▶ _REQUIREMENT_
Work out how many lines in the records include the word "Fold", then answer with nothing but that number.
::::::
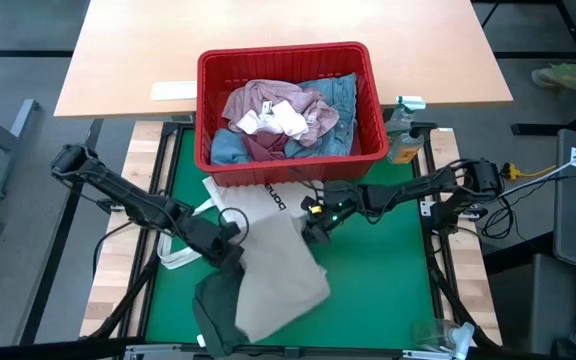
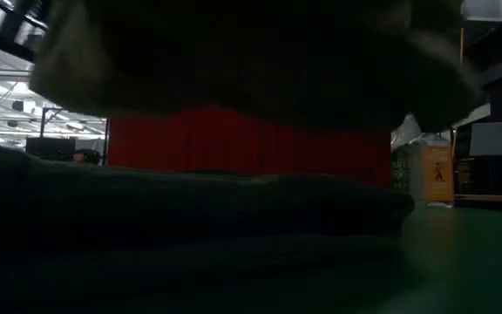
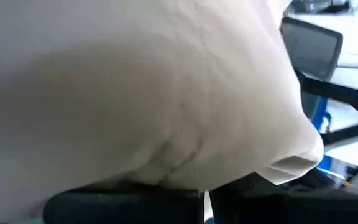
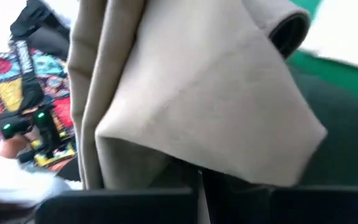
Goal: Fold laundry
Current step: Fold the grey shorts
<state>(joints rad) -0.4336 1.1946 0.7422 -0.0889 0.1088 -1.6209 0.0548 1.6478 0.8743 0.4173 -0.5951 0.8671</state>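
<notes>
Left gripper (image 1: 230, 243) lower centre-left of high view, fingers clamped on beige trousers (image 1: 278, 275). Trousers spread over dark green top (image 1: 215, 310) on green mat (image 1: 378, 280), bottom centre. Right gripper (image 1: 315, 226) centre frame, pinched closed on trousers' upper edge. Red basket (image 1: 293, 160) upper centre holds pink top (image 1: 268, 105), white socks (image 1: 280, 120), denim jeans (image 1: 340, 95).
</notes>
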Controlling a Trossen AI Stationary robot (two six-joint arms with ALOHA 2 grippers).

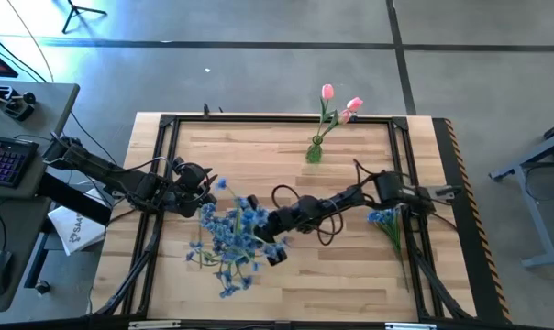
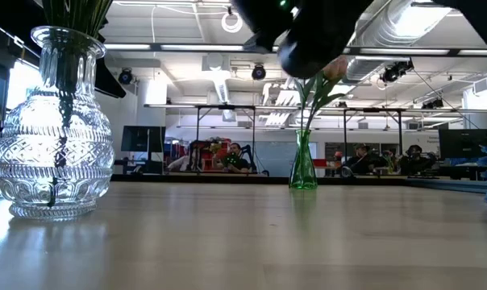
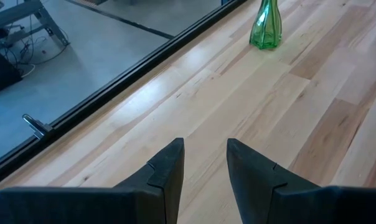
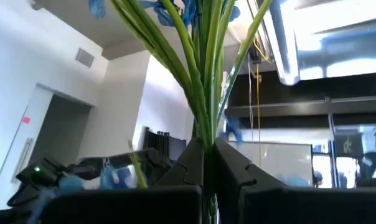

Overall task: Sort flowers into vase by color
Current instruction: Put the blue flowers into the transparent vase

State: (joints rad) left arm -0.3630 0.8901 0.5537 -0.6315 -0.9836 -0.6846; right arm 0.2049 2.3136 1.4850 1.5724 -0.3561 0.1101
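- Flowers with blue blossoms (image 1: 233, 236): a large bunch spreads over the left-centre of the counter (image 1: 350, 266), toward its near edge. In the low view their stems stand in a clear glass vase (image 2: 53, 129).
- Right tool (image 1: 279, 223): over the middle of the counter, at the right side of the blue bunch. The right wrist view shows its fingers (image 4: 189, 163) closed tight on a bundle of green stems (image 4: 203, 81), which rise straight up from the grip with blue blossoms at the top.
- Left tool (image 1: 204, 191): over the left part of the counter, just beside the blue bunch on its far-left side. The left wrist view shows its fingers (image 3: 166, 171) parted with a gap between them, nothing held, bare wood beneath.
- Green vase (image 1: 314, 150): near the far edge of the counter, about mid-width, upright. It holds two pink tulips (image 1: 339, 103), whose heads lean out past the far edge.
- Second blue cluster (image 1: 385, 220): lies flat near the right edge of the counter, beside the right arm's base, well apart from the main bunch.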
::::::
▶ _OUTPUT FOR THIS TASK_
2